As it turns out I had attempted to infuse these objects of cheap plastic with the life I regularly gave them in my mind; on flicking through these photographs one could see the jerking beginnings of animated life – though primitive, there was a form of life on these photographs that couldn’t exist anywhere else except in my mind.



This knowledge of cinema’s ability to control both life and death, manipulate reality into impossible shapes and create entire tangible universes from the embers of imagination has never left me, and is a strong reason behind why I remain fascinated with film.



This Heron Tower art project is based around two things; daily routine and the power of juxtaposed images. As discussed, I have always been fascinated with the way a collection of still images can make conventional space-time logic malleable, and this project is the modern day incarnation of this wonder.

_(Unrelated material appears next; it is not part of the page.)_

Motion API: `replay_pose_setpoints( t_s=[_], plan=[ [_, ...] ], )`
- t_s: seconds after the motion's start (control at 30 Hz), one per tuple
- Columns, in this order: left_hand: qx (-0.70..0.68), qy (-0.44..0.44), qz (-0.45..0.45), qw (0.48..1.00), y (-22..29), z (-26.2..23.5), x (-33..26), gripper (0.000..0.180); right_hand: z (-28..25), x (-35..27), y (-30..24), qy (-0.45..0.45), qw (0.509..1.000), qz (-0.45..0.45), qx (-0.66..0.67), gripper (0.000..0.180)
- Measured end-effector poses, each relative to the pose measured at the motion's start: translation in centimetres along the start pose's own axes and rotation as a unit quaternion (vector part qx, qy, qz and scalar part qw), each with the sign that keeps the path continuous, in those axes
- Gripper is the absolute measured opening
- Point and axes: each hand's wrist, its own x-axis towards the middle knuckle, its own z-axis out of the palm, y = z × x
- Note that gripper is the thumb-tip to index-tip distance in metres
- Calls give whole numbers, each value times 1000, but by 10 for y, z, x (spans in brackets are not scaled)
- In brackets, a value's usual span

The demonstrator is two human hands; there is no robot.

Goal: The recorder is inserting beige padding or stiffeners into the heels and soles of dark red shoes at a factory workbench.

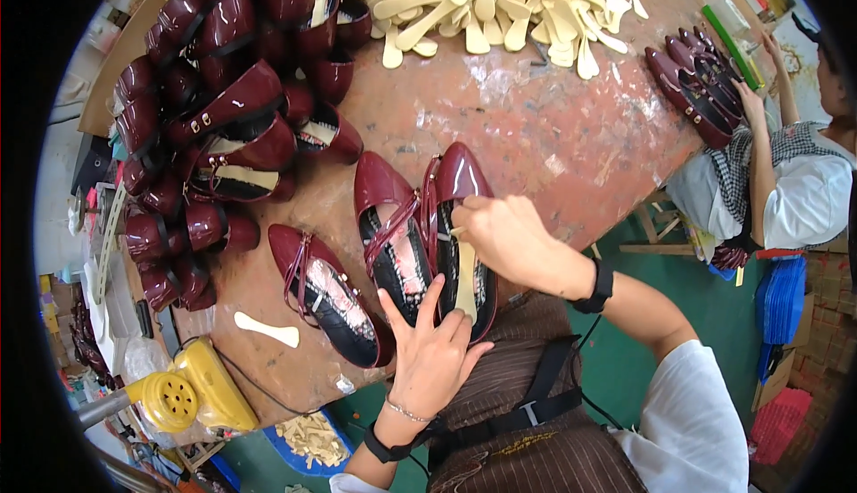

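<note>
Three glossy dark-red strap shoes stand at the near edge of the table: a left one point(314, 289), a middle one point(382, 185) and a right one point(463, 171). Inside the right shoe lies a cream insole point(467, 279). My right hand point(502, 236) reaches into that shoe's opening, its fingers pinched on the insole's front end. Over the heels of the middle and right shoes, my left hand point(430, 350) is spread, with fingertips touching the insole's heel end. The left and middle shoes show patchy pink-white linings.
Dark-red shoes point(241, 100) are heaped at the left, beside a large pile of cream insoles point(482, 2). One loose insole point(268, 329) lies near a yellow lamp-like device point(192, 390). At the right, a co-worker point(786, 162) reaches toward a row of shoes point(692, 91).
</note>
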Motion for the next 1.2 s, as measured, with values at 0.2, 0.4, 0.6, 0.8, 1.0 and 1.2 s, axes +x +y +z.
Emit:
replay_pose_setpoints(
  t_s=[0.2, 0.4, 0.6, 0.8, 1.0, 1.2],
  plan=[
    [-16, 10, 12, 1000, 2, 0, 2, 35, 4, -5, -10, 15, 997, -22, -68, 21],
    [-9, 1, 8, 1000, 2, -4, 2, 36, -3, -7, -9, -58, 992, -40, -106, 9],
    [-43, 48, 1, 998, -3, -4, -14, 37, -37, 32, 32, 117, 986, 47, 112, 10],
    [-74, 154, -61, 983, -11, -12, -40, 30, -45, 120, 120, 129, 960, 248, 18, 23],
    [-66, 201, -120, 970, -24, -20, -59, 26, -27, 163, 152, 163, 948, 259, -91, 60],
    [-70, 208, -132, 967, -32, -14, -68, 26, -26, 164, 149, 210, 936, 268, -85, 29]
  ],
)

Film’s ability to animate the still is something I have explored in this project by melding it with thoughts of routine. This project came to me after I had recovered from a knee operation and had started walking four miles to, and from, work every day. On my walks to and from work I pass the Heron Tower building project near Liverpool Street station twice every day, and do so at almost exactly the same time each day.



Growing disillusioned with the everyday work routine I found myself feeling stuck in a rut; it was as if time wasn’t passing, but instead repeated the same pattern of events day after day. Heron Tower seemed to echo this thought – even though I walked past every day its building work never seemed to progress.



As an attempt to show that time most certainly was passing I took to standing on the same spot each day that I passed and taking a photo of the building – after amassing several photos I began to see the that time was most certainly going past. Looking at Heron Tower construct itself, and then destruct when flipped the other way, made me both happy and sad.



I was amazed at the way I had captured my own aspect of reality – for the moments I was looking at my real world flip book I was in control of time. Simultaneously however I also felt that this series of photos evoked a melancholic air; it’s tragic that we seldom notice time passing until it is gone, because we are so stuck in the minutia of our existences.



With this in mind I combined the project with a daily list of what foodstuffs I eat and at what time, in this way both the banal and the philosophical juxtapose and communicate the strange experience of working a 9-5 job. I find it fitting that after each identical day I am left with only these two articles proving the previous day actually occurred – I suppose sharing them is an attempt to hold onto this ‘lost’ time.



I hope to display the project as an art installation, but until then I ask that you watch this building tumble forward, then backwards, through time and experience the same feeling I felt when I was three years old and taking photos with my father’s camera."



I hope you found that interesting, sorry it's a lot of text!